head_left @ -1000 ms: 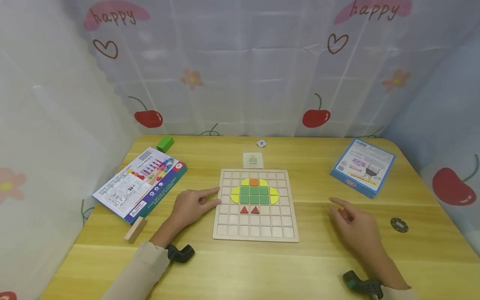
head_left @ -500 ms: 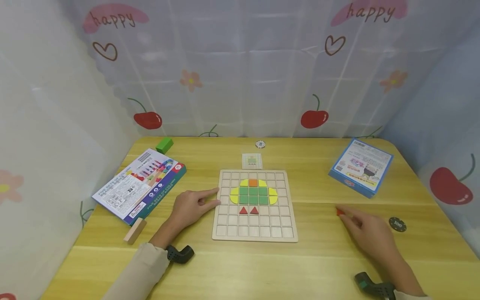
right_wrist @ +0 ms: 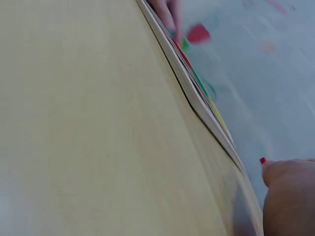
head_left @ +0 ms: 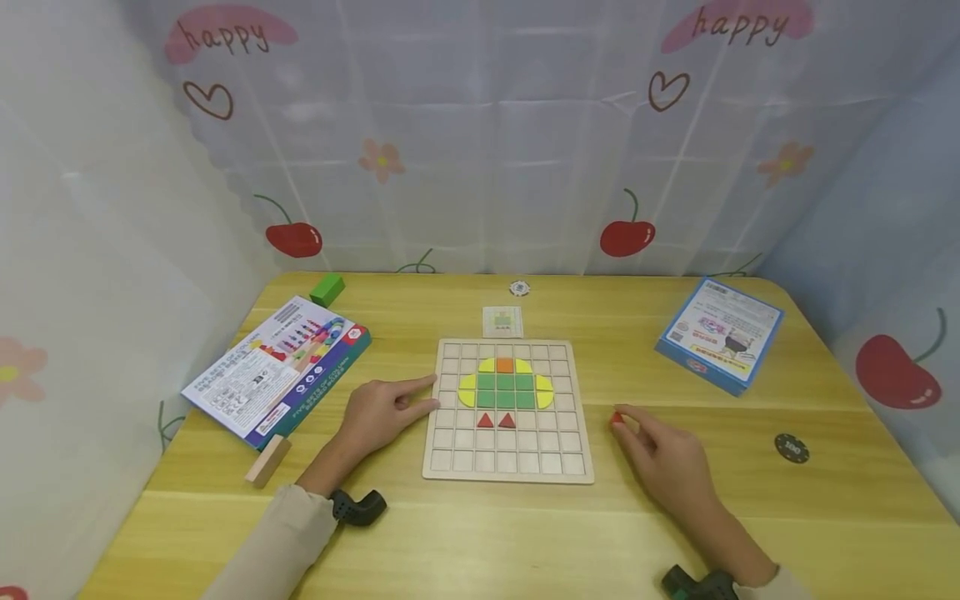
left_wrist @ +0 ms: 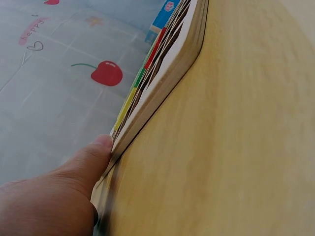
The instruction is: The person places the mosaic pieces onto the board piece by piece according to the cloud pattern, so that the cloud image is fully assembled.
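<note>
Sheer curtains printed with cherries, hearts and flowers close in a glossy yellow wooden surface (head_left: 480,533). At far left lie a green block (head_left: 328,288), a flat printed box (head_left: 279,368) and, nearer, a plain wooden block (head_left: 268,460). The left hand (head_left: 381,412) rests palm down, index finger straight and thumb touching the left rim of the square wooden grid board (head_left: 507,467), unchanged from a second ago. The board's recessed cells hold smooth flat tiles: green squares, yellow quarter-rounds, one orange square, two red triangles. A small card (head_left: 502,321) and a white chip (head_left: 519,288) lie beyond it. The right hand (head_left: 663,462) has slid left from mid-surface and now sits just beside the board's right edge, fingertips pinching a small red piece (head_left: 617,418). Farther right are a blue box (head_left: 718,334) and a dark round chip (head_left: 792,447).
</note>
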A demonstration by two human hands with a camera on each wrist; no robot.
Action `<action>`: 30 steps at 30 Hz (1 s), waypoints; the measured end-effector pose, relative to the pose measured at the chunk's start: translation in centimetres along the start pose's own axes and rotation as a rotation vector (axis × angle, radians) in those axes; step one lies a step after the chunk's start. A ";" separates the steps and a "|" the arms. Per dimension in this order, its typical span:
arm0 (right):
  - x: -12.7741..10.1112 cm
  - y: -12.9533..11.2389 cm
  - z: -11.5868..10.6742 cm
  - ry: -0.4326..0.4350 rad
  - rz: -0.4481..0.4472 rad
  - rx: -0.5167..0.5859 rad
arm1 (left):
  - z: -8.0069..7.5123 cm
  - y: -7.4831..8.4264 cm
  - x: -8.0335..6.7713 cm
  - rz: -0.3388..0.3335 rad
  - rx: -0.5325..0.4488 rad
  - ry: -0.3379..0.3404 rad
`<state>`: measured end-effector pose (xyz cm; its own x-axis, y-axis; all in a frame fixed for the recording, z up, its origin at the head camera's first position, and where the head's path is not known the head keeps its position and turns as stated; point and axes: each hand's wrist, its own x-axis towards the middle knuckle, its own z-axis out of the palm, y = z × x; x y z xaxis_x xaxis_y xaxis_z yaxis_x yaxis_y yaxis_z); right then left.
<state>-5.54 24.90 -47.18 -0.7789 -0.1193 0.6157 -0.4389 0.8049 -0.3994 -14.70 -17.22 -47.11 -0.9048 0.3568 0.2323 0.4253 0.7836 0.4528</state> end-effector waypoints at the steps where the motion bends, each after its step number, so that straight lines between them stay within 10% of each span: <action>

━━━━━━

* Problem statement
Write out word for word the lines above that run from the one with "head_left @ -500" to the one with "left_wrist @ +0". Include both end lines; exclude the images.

* Solution to the problem
head_left @ -500 ms: 
right_wrist @ +0 ms: 
head_left @ +0 ms: 
left_wrist @ +0 ms: 

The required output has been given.